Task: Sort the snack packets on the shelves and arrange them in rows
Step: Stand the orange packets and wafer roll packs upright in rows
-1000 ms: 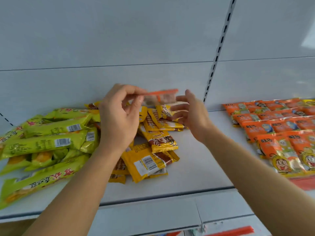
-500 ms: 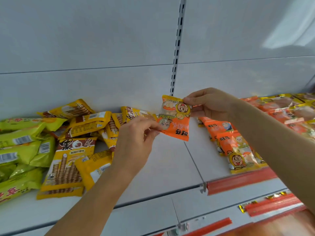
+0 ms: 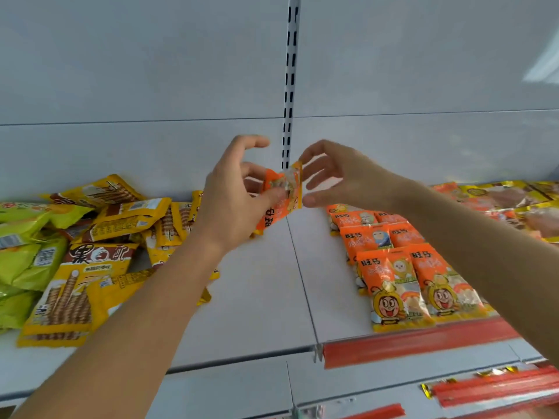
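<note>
Midair, crumpled orange snack packet (image 3: 279,197), cartoon-printed, between both hands.

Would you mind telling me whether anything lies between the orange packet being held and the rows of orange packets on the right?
Nothing visible blocks it. The orange packet, held by the left hand, is above bare shelf. The right hand, fingers spread beside it, is all that lies towards the orange rows.
</note>
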`<state>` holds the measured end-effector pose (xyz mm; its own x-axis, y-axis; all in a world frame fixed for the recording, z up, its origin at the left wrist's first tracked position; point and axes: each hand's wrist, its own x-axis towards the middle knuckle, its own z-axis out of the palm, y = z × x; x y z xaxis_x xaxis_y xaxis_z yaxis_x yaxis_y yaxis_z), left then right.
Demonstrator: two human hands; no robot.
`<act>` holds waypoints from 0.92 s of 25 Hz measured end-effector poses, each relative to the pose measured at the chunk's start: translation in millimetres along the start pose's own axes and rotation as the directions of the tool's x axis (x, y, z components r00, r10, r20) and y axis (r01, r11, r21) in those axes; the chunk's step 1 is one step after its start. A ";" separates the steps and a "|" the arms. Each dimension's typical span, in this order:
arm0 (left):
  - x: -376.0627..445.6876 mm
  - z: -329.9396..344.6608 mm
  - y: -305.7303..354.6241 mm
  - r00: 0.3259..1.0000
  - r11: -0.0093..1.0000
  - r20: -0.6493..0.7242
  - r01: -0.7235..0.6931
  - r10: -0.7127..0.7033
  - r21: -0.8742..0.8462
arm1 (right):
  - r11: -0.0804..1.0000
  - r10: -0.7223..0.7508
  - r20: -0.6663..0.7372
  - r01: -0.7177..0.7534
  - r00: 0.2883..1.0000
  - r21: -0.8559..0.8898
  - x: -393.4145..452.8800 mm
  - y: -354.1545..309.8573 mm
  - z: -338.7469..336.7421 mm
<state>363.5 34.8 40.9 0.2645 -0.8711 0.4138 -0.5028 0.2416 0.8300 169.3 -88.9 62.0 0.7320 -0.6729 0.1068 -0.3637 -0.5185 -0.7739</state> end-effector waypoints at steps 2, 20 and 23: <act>12.5 0.8 12.8 0.998 1.000 0.070 -0.005 0.004 0.013 | 0.996 -0.088 -0.091 0.085 0.992 -0.038 2.5 -0.1 -2.4; -31.2 58.2 -37.1 0.886 0.859 -0.084 0.413 -0.456 -0.303 | 0.997 0.023 -0.074 -0.017 0.997 0.070 39.1 32.2 -24.9; -34.2 60.6 -47.5 0.861 0.856 -0.140 0.442 -0.489 -0.270 | 1.000 0.026 0.103 -0.026 0.994 0.003 44.2 37.8 -28.4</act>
<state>328.5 27.2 -35.4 0.5886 -0.8084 0.0033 -0.0916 -0.0627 0.9938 171.5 -153.2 55.2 0.7779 -0.6280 0.0218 -0.3813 -0.4992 -0.7781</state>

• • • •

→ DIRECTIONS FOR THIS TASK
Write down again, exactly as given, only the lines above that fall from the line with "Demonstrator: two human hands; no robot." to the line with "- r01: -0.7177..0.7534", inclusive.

→ RESPONSE TO THIS EXERCISE
Demonstrator: two human hands; no robot.
`<act>` holds waypoints from 0.92 s of 25 Hz measured end-effector poses, each relative to the pose measured at the chunk's start: translation in millimetres along the start pose's own axes and rotation as the directions of the tool's x axis (x, y, z components r00, r10, r20) and y axis (r01, r11, r21) in those axes; the chunk's step 1 is one step after its start. A ";" separates the steps and a "|" the arms. Each dimension's typical span, in this order:
arm0 (left):
  - x: -376.0627..445.6876 mm
  - z: -329.9396..344.6608 mm
  - y: -305.7303..354.6241 mm
  - r00: 0.3259..1.0000
  - r11: -0.0093..1.0000
  - r20: -0.6493..0.7242
  - r01: -0.7235..0.6931
  - r10: -0.7127..0.7033
  - r21: -0.8742..0.8462
arm1 (right):
  - r11: -0.0804..1.0000
  - r10: -0.7223..0.7508
  - r20: -0.6663..0.7372
  - r01: -0.7177..0.7534

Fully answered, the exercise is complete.